A Band That Knows Where the Money Comes From
Chester French isn’t your typical rock band. Singer D.A. Wallach and multi-instrumentalist Max Drummey met as freshmen at Harvard, where lanky, longhaired Drummey majored in social anthropology and twee, preppy Wallach graduated as the top student in the school’s African-American Studies program. In the video for their best-known song, “She Loves Everybody,” a pretty girl punches the stuffing out of the two helpless weaklings, leaving them bloody-nosed among their broken guitars and drums. Wallach and Drummey, who eschew leather and spandex for bowties and croquet mallets, were signed to Interscope Records just as they graduated two years ago. An album released in April, “Love The Future”, has made the duo upcoming stars, albeit not superstars. But besides the fans drawn to their music, Chester French have amassed a following by spending hours a day networking online. Should you encounter the band on Facebook, MySpace, YouTube, Digg, Twitter or any of the other social sites where they’ve set up shop, you’ll be encouraged to sign up at chesterfrench.com as a V.I.P. for the band’s concierge service. What you might not realize is you’re adding yourself to a database at Salesforce.com.
Wallach told me in a phone call from the band’s current tour that he and Drummey aren’t kidding that they see their fans, not themselves, as the V.I.P.’s. “Traditional record labels looked at music listeners as fans who were supposed to get in line to get an autograph,” he said. That worked, in Wallach’s view, when radio and TV were dominated by a few supersize broadcasters. “When the Beatles played ‘The Ed Sullivan Show,’ seven million people saw it,” he said. “But today, there’s no channel available that will deliver that size an audience. In this day and age, it’s about having a relationship with the people who listen to us. The relationship with someone who likes our music is much more of a conversation than it would have been, even in the ’90s.” Instead of giving interviews to reporters or dropping by radio stations, Wallach spends most of his time online, going through an average 100 to 200 e-mail messages a day. “We respond to every single e-mail we get,” he said. “I do an hour in the morning and an hour at night.
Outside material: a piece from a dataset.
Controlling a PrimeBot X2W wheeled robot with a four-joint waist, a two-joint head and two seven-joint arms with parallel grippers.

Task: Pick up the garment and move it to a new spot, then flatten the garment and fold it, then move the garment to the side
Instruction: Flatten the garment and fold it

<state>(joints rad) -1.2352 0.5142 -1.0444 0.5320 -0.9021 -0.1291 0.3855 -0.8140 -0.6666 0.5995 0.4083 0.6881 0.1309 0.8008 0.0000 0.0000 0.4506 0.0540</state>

A lot of them are just, ‘I wish you’d come to my city,’ and we’ll write back, ‘Us, too.’ We try to keep it personal and intimate. So it’s not just ‘Dear Friend.’ It’ll be, ‘Dear Paul, thank you for coming to see us in Baton Rouge. We’d really like your ideas for how we can spread our music around in Baton Rouge.’” The band doesn’t think twice about its embrace of upside-down Internet economics. They eagerly share their music and videos on social sites, in hopes of growing a much larger fan base that will eventually spend money on them. “We gave away an album for free,” Wallach said, “and that was the single largest driver of new fans that we’ve done.” They honestly believe giving away copies of their CDs gets them heard by others who’ll go out and buy a copy. But in rock, talk is cheap. So I went and signed up as a Chester French fan coming in from MySpace to see what would happen.
A few hours later, I got an e-mail message from Wallach: “I’m delighted to personally welcome you to our V.I.P. Concierge Service. As a 48-year-old male in San Francisco with an average of 274 friends on social networks” — Salesforce is able to glean these stats from my e-mail address — “you’re an ideal ambassador for our music. Let me know your best mailing address so I can send you some copies of our record for you and your friends!” Three days later, I was eagerly handing out a few of Interscope’s promotional copies of “Love The Future” to friends, who were tickled to get the specially labeled discs. I’m not sure if Chester French will make any money from my handouts, but pushing the band on my coworkers was something rock ‘n roll is supposed to be: Fun.